» **TASK ITEM**
Report how many lines in the entries below have the word "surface" in them, and give no other words.

» **RECORDS SHOWN**
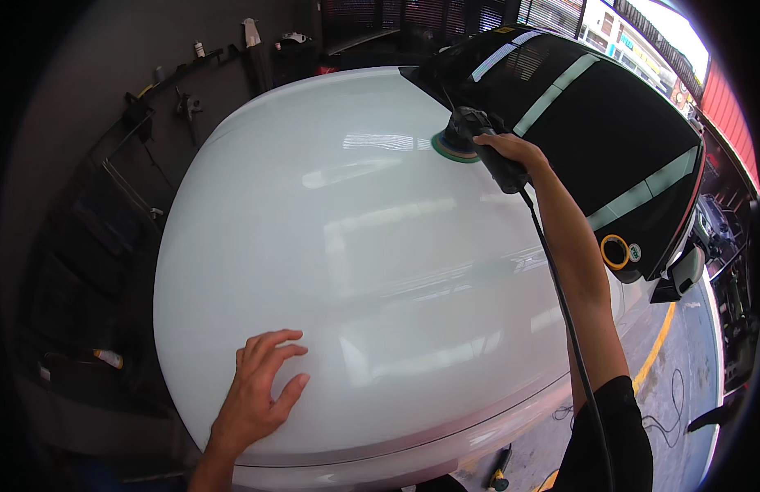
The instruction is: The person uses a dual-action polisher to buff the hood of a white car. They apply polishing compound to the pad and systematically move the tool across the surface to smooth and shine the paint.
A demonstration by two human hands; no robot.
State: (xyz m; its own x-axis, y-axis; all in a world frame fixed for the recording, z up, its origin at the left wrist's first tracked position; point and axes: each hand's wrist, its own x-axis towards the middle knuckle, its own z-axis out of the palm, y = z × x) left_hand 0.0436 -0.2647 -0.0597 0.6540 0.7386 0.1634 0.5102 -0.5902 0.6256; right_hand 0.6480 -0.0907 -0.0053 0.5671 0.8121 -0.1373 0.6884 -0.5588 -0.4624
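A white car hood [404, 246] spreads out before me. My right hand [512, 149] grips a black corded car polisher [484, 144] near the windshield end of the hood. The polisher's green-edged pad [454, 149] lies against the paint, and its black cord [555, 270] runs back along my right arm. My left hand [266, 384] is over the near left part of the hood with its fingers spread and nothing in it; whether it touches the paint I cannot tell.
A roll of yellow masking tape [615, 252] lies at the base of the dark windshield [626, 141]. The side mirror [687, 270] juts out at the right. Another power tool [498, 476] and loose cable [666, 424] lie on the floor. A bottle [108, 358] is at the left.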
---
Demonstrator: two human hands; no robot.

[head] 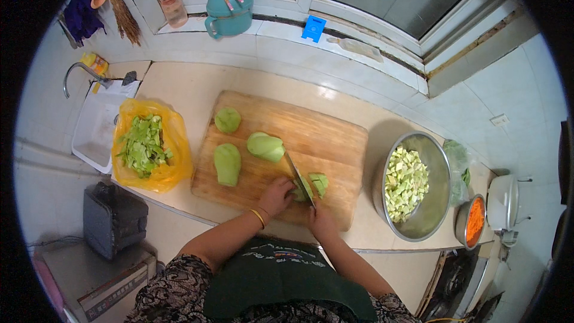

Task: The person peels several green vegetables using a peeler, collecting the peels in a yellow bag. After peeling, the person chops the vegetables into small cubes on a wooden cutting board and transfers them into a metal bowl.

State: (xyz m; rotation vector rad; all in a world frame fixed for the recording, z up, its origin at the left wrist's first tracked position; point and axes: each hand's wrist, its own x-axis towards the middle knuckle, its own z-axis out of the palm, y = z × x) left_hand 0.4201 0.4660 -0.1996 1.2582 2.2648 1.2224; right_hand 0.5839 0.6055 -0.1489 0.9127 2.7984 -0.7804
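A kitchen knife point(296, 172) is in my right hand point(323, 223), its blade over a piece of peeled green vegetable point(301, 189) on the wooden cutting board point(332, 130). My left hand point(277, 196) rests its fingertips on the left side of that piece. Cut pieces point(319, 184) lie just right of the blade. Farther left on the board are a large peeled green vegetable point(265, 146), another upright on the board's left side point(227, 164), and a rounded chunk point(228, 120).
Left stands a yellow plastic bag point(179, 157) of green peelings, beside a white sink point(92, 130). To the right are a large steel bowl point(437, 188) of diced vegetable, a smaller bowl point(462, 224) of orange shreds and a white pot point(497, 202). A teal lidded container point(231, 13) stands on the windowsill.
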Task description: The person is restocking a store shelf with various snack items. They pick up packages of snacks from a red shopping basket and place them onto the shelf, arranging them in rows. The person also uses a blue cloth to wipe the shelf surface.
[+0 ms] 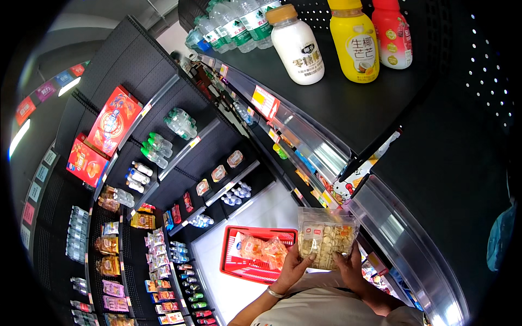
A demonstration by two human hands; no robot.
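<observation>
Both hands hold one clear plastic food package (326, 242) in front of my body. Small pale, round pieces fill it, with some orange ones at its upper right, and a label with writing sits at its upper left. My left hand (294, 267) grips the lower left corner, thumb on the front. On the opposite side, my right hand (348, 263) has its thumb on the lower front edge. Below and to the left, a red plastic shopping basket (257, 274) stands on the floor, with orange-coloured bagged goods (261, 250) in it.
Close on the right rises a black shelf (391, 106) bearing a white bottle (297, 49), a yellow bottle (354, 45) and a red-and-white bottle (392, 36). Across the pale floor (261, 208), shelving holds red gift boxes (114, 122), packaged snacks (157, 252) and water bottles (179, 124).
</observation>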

» **RESPONSE TO THE EXERCISE**
2